Thread Rating:
  • 0 Vote(s) - 0 Average
  • 1
  • 2
  • 3
  • 4
  • 5
Homing Open Loop Steppers
Is there a prescribed method for homing stepper motors? I am referring to stepper motors controlled via open loop, direct micro-stepping without any feed back whatsoever. I am interested in performing a homing search move into a hard stop, then setting registers appropriately (software-style position capture). Open loop homing moves with the rotor locked against a stop will cause the motor torque to reverse when the phase position rolls past the 180 degree point, complicating matters. It would seem to me that in order to lock on to the correct magnetic detent on the motor, one would have to manipulate the phase position register to get it “in sync” with the command position register.

I don’t see any built-in Pmac routines for this.
Anyone done this…or have any advice ?

(System is TurboClipper Drive)

- Thanks in advance.
I see two ways of handling this. The simple way is just to command an incremental jog move toward the hard stop with a commanded distance long enough to guarantee you will reach the hard stop.

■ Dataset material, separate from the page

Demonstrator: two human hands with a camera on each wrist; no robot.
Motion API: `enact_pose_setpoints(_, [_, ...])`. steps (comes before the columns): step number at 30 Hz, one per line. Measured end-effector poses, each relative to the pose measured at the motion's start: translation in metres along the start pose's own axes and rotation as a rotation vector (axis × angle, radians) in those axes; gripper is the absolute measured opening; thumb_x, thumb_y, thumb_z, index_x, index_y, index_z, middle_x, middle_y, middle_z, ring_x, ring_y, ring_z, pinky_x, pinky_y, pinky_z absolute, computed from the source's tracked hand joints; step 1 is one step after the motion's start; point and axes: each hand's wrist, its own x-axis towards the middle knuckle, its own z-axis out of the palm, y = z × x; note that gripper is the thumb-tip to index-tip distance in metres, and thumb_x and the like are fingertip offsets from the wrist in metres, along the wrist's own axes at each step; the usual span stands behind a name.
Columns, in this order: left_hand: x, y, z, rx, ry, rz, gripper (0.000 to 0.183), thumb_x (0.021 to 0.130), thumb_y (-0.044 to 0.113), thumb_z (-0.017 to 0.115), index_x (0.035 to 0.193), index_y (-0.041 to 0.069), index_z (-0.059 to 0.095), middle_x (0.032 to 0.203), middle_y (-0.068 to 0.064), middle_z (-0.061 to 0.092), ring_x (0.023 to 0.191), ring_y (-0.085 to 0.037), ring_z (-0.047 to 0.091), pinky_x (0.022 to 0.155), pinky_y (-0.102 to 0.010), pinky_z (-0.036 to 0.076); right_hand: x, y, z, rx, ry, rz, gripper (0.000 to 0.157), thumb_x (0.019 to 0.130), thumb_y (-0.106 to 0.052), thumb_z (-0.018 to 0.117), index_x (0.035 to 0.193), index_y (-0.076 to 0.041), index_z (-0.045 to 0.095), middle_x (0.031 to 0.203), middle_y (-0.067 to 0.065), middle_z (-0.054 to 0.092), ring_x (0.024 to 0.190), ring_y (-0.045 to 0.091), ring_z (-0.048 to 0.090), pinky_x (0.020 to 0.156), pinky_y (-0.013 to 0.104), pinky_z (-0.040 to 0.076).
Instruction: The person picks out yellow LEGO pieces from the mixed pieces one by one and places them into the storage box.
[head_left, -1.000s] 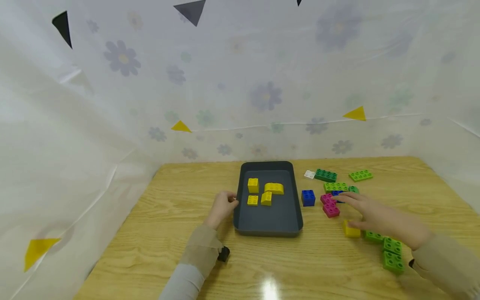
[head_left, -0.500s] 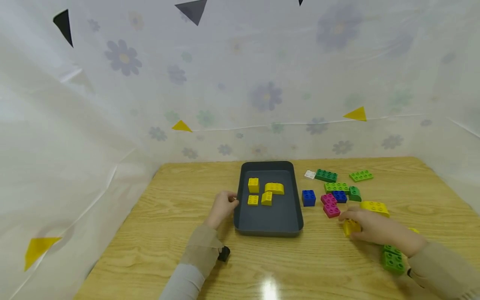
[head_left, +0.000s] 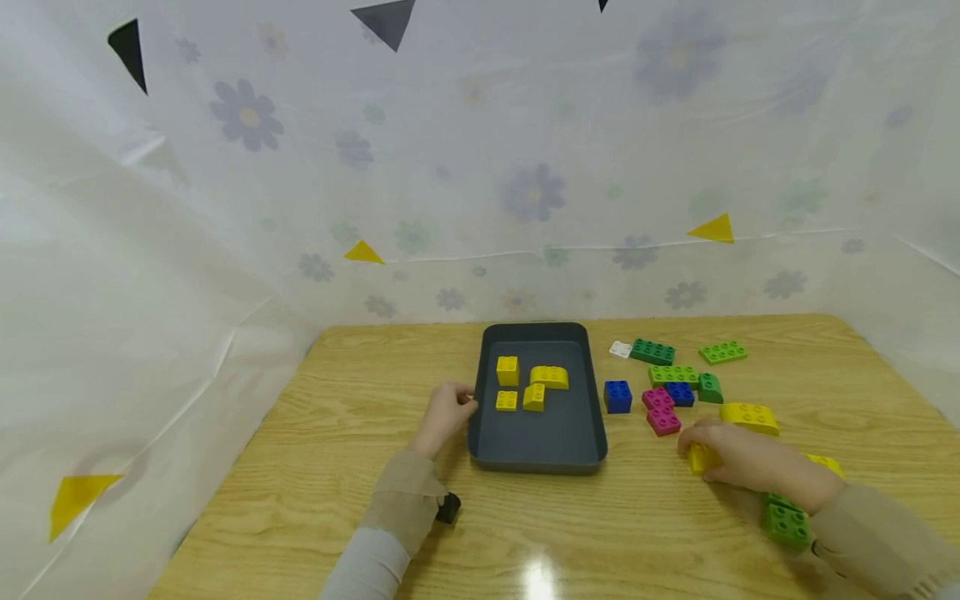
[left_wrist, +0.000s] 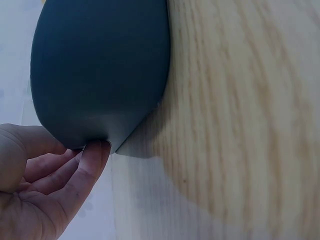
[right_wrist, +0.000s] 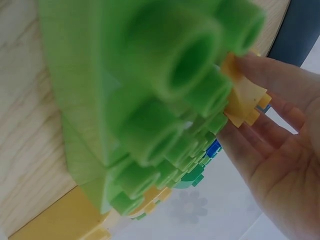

At some point during the move, the motor will hit the stop, and for the duration of the commanded move it will "bang its head against the wall", so to speak, each electrical cycle. When this is done, you can command a single commutation cycle out of the stop and use the HOMEZ command to set the motor's zero position. Of course, you must make sure that there will be neither mechanical nor electrical damage during the period that it is pushing into the hard stop.

The second way will require some analysis. For a given commanded current level, the current loop will need to command a greater voltage output when moving (to overcome the motor back EMF) than when stalled (no significant back EMF). This difference is the fundamental distinction for stepper motor stall detection.

The question is whether you can come up with a simple but reliable method to detect this. I would monitor either the Phase A and B PWM commands (sum of squares), or the direct and quadrature current loop integrator registers in memory (again sum of squares) to see if there is a distinct difference. I would first just use data gathering and plotting to understand what happens to these values when you hit the hard stop. If you can see a clear difference, you can write a PLC program to monitor registers and see when they go below some threshold.